» **What the task asks**
Repeat the data in full. No line may differ from the original.

────

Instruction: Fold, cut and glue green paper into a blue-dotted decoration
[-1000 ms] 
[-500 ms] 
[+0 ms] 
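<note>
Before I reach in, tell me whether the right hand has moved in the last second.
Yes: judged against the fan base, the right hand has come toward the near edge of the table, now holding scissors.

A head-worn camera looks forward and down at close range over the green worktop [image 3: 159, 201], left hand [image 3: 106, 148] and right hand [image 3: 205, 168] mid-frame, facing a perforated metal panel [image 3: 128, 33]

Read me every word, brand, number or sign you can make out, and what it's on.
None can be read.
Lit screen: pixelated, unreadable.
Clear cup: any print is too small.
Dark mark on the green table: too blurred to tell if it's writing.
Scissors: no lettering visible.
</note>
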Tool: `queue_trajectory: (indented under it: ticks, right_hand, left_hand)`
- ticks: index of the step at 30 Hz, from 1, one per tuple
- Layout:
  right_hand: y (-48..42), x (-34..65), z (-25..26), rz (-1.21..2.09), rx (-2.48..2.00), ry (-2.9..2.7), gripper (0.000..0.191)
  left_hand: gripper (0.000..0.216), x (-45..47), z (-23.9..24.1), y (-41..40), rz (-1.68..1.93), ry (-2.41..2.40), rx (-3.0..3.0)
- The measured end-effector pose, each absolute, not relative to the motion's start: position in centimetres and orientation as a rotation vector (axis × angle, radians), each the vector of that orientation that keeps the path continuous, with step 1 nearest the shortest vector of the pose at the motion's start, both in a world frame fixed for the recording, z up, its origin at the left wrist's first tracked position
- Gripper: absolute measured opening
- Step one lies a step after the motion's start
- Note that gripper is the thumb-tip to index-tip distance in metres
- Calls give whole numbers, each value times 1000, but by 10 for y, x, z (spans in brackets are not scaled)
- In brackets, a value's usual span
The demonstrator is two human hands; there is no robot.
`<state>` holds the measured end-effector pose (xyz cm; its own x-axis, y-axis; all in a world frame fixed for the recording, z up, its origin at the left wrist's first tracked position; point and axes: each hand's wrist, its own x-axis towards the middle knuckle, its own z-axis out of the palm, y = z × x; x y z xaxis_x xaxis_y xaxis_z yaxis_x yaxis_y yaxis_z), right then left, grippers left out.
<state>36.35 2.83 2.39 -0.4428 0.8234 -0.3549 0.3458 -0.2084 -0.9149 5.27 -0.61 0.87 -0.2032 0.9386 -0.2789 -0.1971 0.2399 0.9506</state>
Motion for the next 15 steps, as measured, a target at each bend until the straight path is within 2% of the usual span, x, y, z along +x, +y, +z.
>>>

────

» **Your response**
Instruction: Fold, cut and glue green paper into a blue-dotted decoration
[-1000 ms] 
[-500 ms] 
[+0 ms] 
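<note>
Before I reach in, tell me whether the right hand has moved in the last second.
Yes: judged against the fan base, the right hand has come toward the near edge of the table, now holding scissors.

A head-worn camera looks forward and down at close range over the green worktop [image 3: 159, 201], left hand [image 3: 106, 148] and right hand [image 3: 205, 168] mid-frame, facing a perforated metal panel [image 3: 128, 33]

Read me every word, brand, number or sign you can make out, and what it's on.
None can be read.
Lit screen: pixelated, unreadable.
Clear cup: any print is too small.
Dark mark on the green table: too blurred to tell if it's writing.
Scissors: no lettering visible.
</note>
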Tool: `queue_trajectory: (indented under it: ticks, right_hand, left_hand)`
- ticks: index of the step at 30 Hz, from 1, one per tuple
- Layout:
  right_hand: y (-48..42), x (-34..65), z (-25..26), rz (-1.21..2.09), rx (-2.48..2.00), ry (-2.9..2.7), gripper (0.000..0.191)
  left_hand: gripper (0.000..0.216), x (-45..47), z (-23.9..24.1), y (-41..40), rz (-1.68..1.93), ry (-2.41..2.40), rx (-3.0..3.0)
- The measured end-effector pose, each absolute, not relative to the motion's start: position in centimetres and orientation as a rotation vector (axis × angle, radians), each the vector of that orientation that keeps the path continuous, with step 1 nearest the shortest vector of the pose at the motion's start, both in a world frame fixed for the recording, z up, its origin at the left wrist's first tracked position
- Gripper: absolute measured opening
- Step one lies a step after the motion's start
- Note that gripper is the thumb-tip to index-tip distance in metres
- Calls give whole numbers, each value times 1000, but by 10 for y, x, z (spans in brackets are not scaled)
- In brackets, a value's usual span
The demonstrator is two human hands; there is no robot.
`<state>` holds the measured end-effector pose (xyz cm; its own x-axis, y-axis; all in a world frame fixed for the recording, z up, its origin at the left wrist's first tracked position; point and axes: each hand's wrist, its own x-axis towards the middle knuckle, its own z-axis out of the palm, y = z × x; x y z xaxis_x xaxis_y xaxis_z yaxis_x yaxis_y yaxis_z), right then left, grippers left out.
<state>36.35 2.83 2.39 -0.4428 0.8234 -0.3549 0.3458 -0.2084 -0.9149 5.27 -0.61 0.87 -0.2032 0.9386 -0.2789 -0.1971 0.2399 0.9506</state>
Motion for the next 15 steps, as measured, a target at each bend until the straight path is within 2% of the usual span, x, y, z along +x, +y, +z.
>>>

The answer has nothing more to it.